Leading Bolsheviks convicted at the two later Moscow Show Trials were among the many prominent Party leaders buried at Kommunarka, particularly those publicly tried convicted at the so-called Trial of the Twenty-One in March 1938. Some defendants from the January 1937 Trial of the Seventeen, such as Beloborodov and Bubnov who were charged but did not appear in court, were also buried at Kommunarka. Most of the other defendants in the Trial of the Twenty One are buried there: Bukharin, Rykov, Krestinsky, Rosengolts, Vladimir Ivanov, Mikhail Chernov, and Isaak Zelensky, Uzbek leaders Akmal Ikramov and Faizulla Khodjaev; Vasily Sharangovich, Prokopy Zubarev, and NKVD officer Pavel Bulanov, as well as Kremlin doctors Lev Levin and Ignaty Kazakov, Venyamin Maximov-Dikovsky, and Pyotr Kryuchkov, Maxim Gorky's secretary.

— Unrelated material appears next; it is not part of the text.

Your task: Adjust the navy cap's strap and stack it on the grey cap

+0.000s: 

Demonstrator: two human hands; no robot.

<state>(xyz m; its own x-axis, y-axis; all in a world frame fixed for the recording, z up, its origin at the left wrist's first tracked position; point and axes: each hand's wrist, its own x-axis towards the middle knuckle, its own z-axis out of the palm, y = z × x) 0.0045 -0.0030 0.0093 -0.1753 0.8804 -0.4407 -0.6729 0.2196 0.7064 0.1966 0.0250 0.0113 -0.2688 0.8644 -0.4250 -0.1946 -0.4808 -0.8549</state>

Also among burials are Mongolian revolutionaries Badrakh, Dogsom, Losol, Luvsanshara and Shijee, the writers Pilnyak, Kirshon, Jasienski, Red Army and NKVD officers Agranov, the Berman brothers, Berzin, Kogan, Pauker, and two Central Europeans: Bela Kun, who headed the short-lived 1919 Soviet republic in Hungary, and ex-priest Theodore Maly, who recruited Soviet agents abroad and in the mid-1930s.

== See also ==
- Butovo memorial complex, near Moscow
- Mass graves in the Soviet Union
- Memorial (society)
- Moscow Show Trials
- Sandarmokh memorial complex (Karelia)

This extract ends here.